Ask Congress for Help
I support a Farm Bill with a strong conservation title. Farm Bill conservation programs can support rural economies and farm families, stabilize streambanks, reduce erosion and flooding, maintain or increase instream flows, and ultimately improve coldwater habitat for trout and salmon.
Through Farm Bill funding, Trout Unlimited works nationally with agencies like the Natural Resources Conservation Service (NRCS) and willing farmers, ranchers, and landowners to provide the technical, financial, and project management resources to accomplish goals.

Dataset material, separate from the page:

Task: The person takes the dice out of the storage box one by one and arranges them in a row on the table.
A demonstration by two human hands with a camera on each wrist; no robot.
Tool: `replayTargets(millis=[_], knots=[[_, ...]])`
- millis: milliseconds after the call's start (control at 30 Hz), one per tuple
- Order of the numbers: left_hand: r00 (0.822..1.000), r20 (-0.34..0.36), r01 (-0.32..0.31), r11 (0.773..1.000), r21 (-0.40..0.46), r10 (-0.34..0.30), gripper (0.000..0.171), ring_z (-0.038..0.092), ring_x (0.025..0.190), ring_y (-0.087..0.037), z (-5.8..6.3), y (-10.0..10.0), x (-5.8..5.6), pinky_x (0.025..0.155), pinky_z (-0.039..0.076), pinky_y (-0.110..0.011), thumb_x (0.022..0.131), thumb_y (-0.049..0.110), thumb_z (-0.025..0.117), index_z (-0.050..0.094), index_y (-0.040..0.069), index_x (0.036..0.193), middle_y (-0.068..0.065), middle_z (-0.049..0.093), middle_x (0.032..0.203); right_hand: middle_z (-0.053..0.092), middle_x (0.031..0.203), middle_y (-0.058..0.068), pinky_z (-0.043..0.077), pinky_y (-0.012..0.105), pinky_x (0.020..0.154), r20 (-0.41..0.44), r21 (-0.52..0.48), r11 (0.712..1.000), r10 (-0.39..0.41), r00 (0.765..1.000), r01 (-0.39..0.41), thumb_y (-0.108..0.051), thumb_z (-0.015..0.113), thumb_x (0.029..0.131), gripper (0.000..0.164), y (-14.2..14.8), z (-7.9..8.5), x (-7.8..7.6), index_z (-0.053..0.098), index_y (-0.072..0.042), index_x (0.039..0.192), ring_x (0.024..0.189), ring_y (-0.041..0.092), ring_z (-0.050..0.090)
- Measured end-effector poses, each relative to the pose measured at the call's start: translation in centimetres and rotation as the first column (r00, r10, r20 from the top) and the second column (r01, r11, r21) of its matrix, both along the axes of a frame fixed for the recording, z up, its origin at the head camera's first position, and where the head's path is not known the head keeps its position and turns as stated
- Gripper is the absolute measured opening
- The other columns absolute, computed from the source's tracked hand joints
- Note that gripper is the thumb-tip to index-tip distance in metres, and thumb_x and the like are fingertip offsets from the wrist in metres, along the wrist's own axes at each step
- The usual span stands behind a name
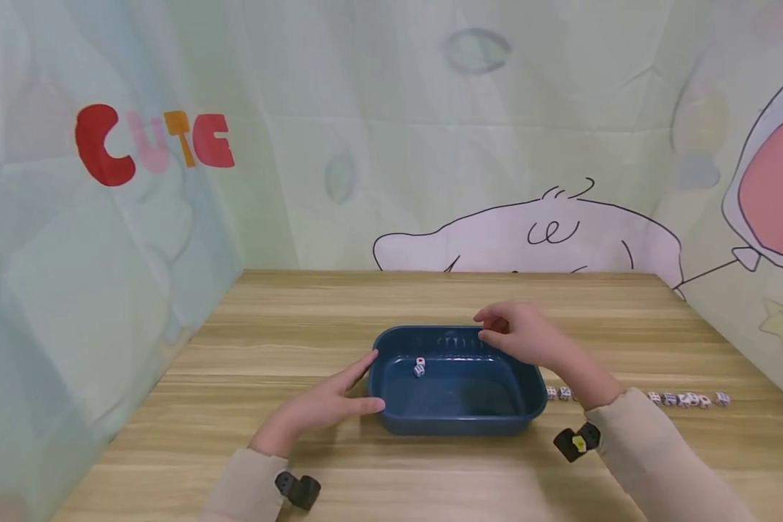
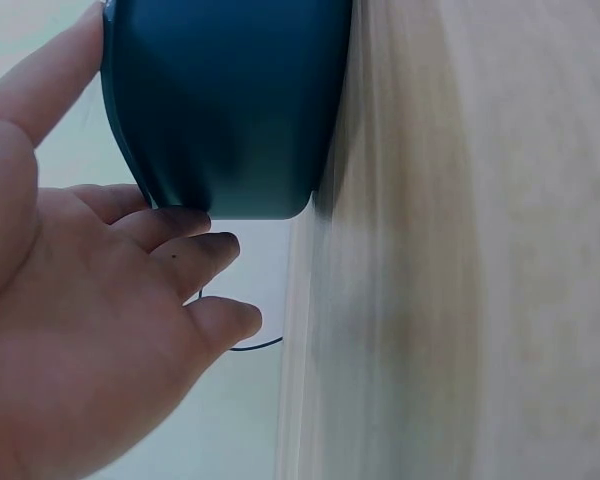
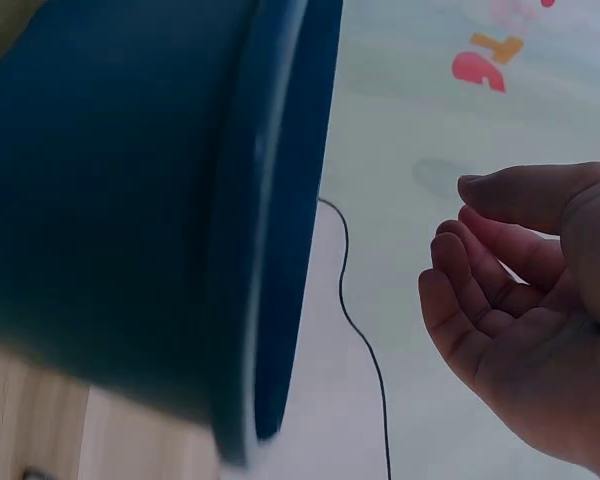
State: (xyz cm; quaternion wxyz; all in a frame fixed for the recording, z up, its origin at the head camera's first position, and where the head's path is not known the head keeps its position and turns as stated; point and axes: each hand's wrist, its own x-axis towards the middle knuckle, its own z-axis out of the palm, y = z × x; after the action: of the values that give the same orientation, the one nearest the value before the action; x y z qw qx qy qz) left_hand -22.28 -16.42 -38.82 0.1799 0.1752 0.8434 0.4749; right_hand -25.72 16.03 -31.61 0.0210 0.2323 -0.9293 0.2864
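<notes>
A dark blue rectangular basin (image 1: 457, 428) stands on the table. Two small white dice (image 1: 420, 367) lie close together inside it, left of its middle. My left hand (image 1: 329, 399) rests against the basin's left end, thumb and fingers spread along the wall and rim. Above the back right part of the basin is my right hand (image 1: 522, 333), its fingers loosely bent. Between its thumb and fingertips (image 3: 470, 190) I see nothing held. More dice (image 1: 688, 399) lie in a row on the table right of the basin, partly hidden by my right forearm.
The wooden table (image 1: 300, 304) runs back to a printed cloth (image 1: 300, 181) that hangs behind and at both sides. Each wrist carries a small black camera, one on the left (image 1: 298, 490) and one on the right (image 1: 577, 442).
</notes>
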Motion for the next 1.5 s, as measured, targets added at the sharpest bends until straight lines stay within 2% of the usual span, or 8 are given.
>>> replayTargets(millis=[333, 533, 767, 1167, 1500], knots=[[1.0, -0.006, 0.002, 1.0, -0.006, -0.002, 0.085, 0.012, 0.147, -0.033, -0.1, 0.1, 0.0, 0.115, 0.017, -0.058, 0.088, 0.039, 0.069, 0.019, 0.023, 0.155, -0.01, 0.015, 0.161, 0.067, 0.091, 0.006, 0.053, 0.028, 0.07, 0.031, -0.06, 0.995, 0.077, 0.997, -0.075, -0.009, 0.065, 0.091, 0.026, -3.3, -1.3, -0.7, 0.066, 0.003, 0.114, 0.077, 0.015, 0.058], [1.0, -0.002, -0.001, 1.0, 0.0, 0.001, 0.085, 0.012, 0.147, -0.033, 0.1, 0.1, 0.0, 0.115, 0.017, -0.059, 0.088, 0.037, 0.069, 0.019, 0.02, 0.155, -0.011, 0.015, 0.161, 0.068, 0.092, 0.008, 0.054, 0.028, 0.07, 0.094, -0.1, 0.992, 0.087, 0.992, -0.077, -0.009, 0.065, 0.091, 0.026, -4.5, -2.5, -1.4, 0.065, 0.004, 0.113, 0.078, 0.015, 0.061], [1.0, -0.009, 0.002, 1.0, -0.025, -0.003, 0.084, 0.015, 0.147, -0.034, 0.1, 0.1, 0.0, 0.114, 0.017, -0.06, 0.088, 0.041, 0.068, 0.021, 0.024, 0.155, -0.01, 0.017, 0.16, 0.068, 0.091, 0.007, 0.054, 0.029, 0.072, 0.165, -0.122, 0.986, 0.129, 0.978, -0.11, -0.006, 0.065, 0.091, 0.024, -5.7, -3.9, -1.9, 0.066, 0.005, 0.112, 0.078, 0.014, 0.061], [1.0, -0.009, -0.005, 0.999, -0.036, 0.005, 0.084, 0.015, 0.147, -0.035, 0.0, 0.1, -0.2, 0.113, 0.017, -0.062, 0.089, 0.043, 0.067, 0.021, 0.023, 0.155, -0.011, 0.018, 0.16, 0.068, 0.091, 0.002, 0.052, 0.031, 0.077, 0.286, -0.108, 0.992, 0.096, 0.953, -0.068, -0.009, 0.067, 0.089, 0.022, -7.3, -5.2, -2.6, 0.069, -0.002, 0.11, 0.081, 0.014, 0.059], [1.0, -0.019, 0.006, 0.999, -0.039, -0.007, 0.084, 0.017, 0.146, -0.035, 0.0, 0.1, -0.3, 0.113, 0.018, -0.061, 0.089, 0.043, 0.067, 0.021, 0.023, 0.155, -0.013, 0.019, 0.16, 0.068, 0.088, 0.002, 0.052, 0.028, 0.071, 0.355, -0.105, 0.994, 0.061, 0.933, -0.025, -0.007, 0.066, 0.089, 0.02, -7.2, -6.0, -3.0, 0.07, -0.002, 0.108, 0.077, 0.014, 0.058]])
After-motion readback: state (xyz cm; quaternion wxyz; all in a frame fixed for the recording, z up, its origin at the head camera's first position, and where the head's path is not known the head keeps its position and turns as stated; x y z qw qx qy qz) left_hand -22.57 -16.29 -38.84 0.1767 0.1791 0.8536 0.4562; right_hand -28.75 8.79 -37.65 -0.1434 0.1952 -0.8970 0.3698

Those goals are landscape-driven and range from conserving water and increasing flows in arid western watersheds to stabilizing riparian corridors and reducing flood risk while improving native trout habitat in midwestern, eastern, and southern states.
NRCS programs like the Environmental Quality Incentives Program (EQIP) provide technical assistance and funding to willing landowners to integrate conservation into their working lands, with many EQIP projects improving downstream water quality and coldwater fish habitat for the whole watershed. The Regional Conservation Partnership Program (RCPP) leverages public-private partnerships to implement local and regional priorities into large-scale on-the-ground results for land, people and fish.
Farm Bill conservation programs are an effective tool for the type of work TU is completing in coordination with NRCS and working landowners throughout the country. Farm Bill conservation programs support not just the farm and ranch families that receive them, but the rural communities and economies that they’re a part of and coldwater trout and salmon habitat throughout the whole watershed.
Reauthorizing the Farm Bill with a strong conservation title in 2024 will support these programs, these families, and these fish.